2008 Selection – 10.30€
A blend of 3 different soils in their vineyards; the two kinds of alluvial as well as some sandstone with marl.  Mainly Mourvèdre with Grenache and Syrah.  Two years in wood.  Deep colour.  Quite a firm nose.  Tight with an oaky streak.  Quite solid and rounded with some soft tannins and nice fruit.  Needs some ageing.
I asked about the tipicity of St. Christol.  To which the reply was vivacity; a natural acidity in the wine.  You always get a low pH in an analysis.

There are four producers in the village, namely the coop which accounts for 20 – 30% of the production;  Domaine la Coste, which is quite a big estate owned by Luc Moynier, Domaine Guinand – he is also president of the coop,  and Domaine Bort, owned by an ex-president of the coop, as well a few small producers, but nothing very serious.  Serge called them vins de garage, but I don’t think he was comparing them with the bordelais garagistes!   Domaine Lacoste-Bellevue in Lunel also has some vineyards in St.
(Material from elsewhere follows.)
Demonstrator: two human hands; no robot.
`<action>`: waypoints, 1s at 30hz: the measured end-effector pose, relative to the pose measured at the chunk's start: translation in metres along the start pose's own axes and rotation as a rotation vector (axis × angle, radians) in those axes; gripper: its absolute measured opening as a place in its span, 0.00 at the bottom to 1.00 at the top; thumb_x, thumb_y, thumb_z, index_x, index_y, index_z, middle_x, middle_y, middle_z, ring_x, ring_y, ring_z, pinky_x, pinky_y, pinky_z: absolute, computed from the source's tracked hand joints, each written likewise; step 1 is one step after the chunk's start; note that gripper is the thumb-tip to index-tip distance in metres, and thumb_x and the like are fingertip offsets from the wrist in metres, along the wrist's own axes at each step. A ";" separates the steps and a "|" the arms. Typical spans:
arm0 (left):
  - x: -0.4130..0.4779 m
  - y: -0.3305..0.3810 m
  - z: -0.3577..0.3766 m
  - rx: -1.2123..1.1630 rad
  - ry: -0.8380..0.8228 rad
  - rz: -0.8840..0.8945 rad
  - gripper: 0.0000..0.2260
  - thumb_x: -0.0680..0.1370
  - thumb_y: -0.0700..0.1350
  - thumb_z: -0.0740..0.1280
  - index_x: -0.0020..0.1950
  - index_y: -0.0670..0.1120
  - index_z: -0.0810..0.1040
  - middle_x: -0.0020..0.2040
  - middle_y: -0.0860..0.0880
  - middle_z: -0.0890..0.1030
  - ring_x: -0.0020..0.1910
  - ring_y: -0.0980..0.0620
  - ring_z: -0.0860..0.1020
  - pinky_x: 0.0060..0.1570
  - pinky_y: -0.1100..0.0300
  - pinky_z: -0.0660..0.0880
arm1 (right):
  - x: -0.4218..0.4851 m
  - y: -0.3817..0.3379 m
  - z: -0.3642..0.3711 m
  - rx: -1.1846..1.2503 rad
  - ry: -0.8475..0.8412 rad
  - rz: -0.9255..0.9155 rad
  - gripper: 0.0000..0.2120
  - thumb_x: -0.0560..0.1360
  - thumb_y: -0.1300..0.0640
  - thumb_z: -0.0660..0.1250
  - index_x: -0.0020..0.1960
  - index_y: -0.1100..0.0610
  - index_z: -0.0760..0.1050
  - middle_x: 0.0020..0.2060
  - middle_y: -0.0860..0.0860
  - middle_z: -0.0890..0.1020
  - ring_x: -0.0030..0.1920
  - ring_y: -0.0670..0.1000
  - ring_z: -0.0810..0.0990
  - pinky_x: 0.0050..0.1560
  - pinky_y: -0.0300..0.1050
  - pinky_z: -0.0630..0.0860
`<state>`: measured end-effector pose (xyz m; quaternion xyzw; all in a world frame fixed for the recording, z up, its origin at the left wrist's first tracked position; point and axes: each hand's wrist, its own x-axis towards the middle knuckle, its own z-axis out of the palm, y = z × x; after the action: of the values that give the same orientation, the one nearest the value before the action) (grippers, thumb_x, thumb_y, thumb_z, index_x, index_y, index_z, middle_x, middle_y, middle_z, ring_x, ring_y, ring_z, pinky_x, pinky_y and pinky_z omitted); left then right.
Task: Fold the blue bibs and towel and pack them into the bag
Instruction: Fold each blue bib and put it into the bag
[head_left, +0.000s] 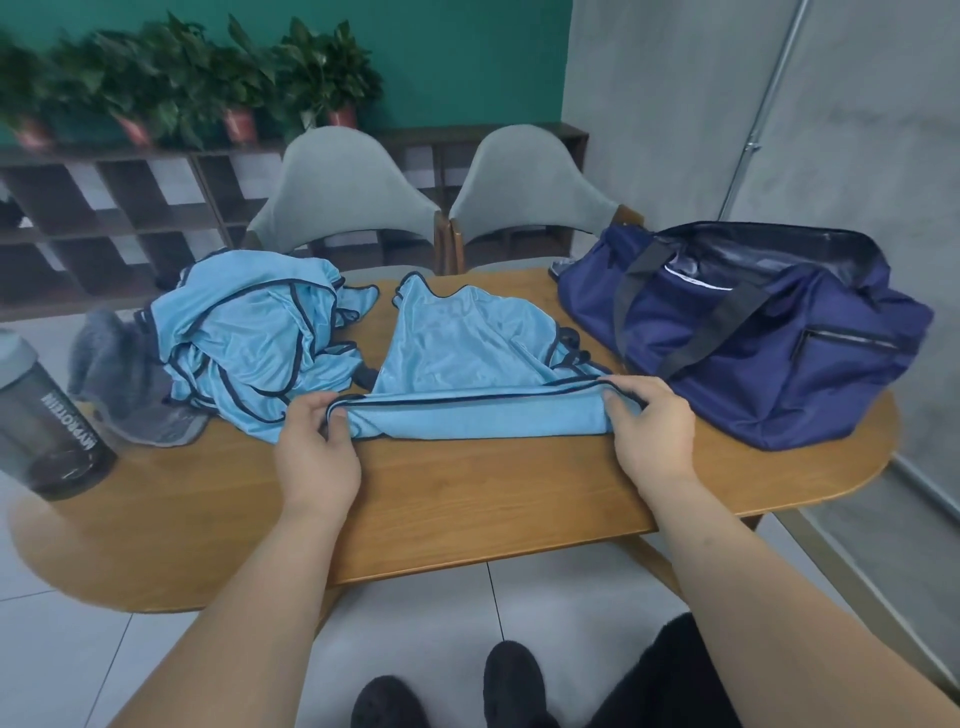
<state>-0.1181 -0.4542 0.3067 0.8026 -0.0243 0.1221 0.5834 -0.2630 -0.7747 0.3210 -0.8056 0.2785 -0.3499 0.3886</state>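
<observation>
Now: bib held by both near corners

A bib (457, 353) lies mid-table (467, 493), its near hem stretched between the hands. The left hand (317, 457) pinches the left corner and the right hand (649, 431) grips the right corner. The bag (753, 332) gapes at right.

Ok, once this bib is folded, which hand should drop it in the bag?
Right, probably. The right hand pinches the light blue mesh bib beside the open navy fabric duffel bag; the left hand sits nearer the crumpled bib pile.
</observation>
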 end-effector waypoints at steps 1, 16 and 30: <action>0.000 0.001 0.000 0.013 0.003 0.000 0.07 0.86 0.44 0.64 0.63 0.48 0.77 0.58 0.53 0.81 0.61 0.55 0.78 0.63 0.58 0.72 | 0.000 -0.001 -0.001 0.021 0.012 0.021 0.09 0.80 0.57 0.73 0.59 0.52 0.85 0.55 0.43 0.83 0.56 0.43 0.79 0.61 0.38 0.72; 0.054 0.121 -0.024 0.390 -0.017 0.262 0.05 0.85 0.45 0.65 0.60 0.47 0.77 0.44 0.56 0.79 0.47 0.49 0.78 0.49 0.55 0.70 | 0.102 -0.058 -0.042 -0.144 -0.100 -0.239 0.14 0.81 0.61 0.68 0.65 0.54 0.83 0.56 0.53 0.83 0.57 0.54 0.80 0.57 0.38 0.68; 0.127 0.249 -0.032 0.545 0.112 0.520 0.07 0.86 0.46 0.65 0.61 0.47 0.79 0.45 0.53 0.84 0.44 0.48 0.80 0.47 0.50 0.77 | 0.228 -0.137 -0.081 0.201 -0.104 -0.243 0.08 0.76 0.57 0.76 0.47 0.42 0.85 0.43 0.47 0.86 0.44 0.50 0.82 0.44 0.36 0.74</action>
<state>-0.0456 -0.4902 0.5761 0.8874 -0.1617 0.3118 0.2985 -0.1649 -0.8999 0.5491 -0.8076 0.1223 -0.3781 0.4358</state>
Christol and there are quite a lot of people looking for vineyards.  St. Christol is a small village, with not even 1000 inhabitants.

And by now we had earned our lunch.  A delicious clafoutis aux olives, some brandade and home grown apricot tarte .....


Comments

Unknown said…
Wow, sounds like a fine balance of complexities and a winemaker to add to the tasting list.

Btw, it is translated as a "Canadian well" -- Though I'm not sure if that's what Canadians call it. We have a Canadian architect friend who used one to great effect in Vancouver on a community centre facility, but I never heard him call it that.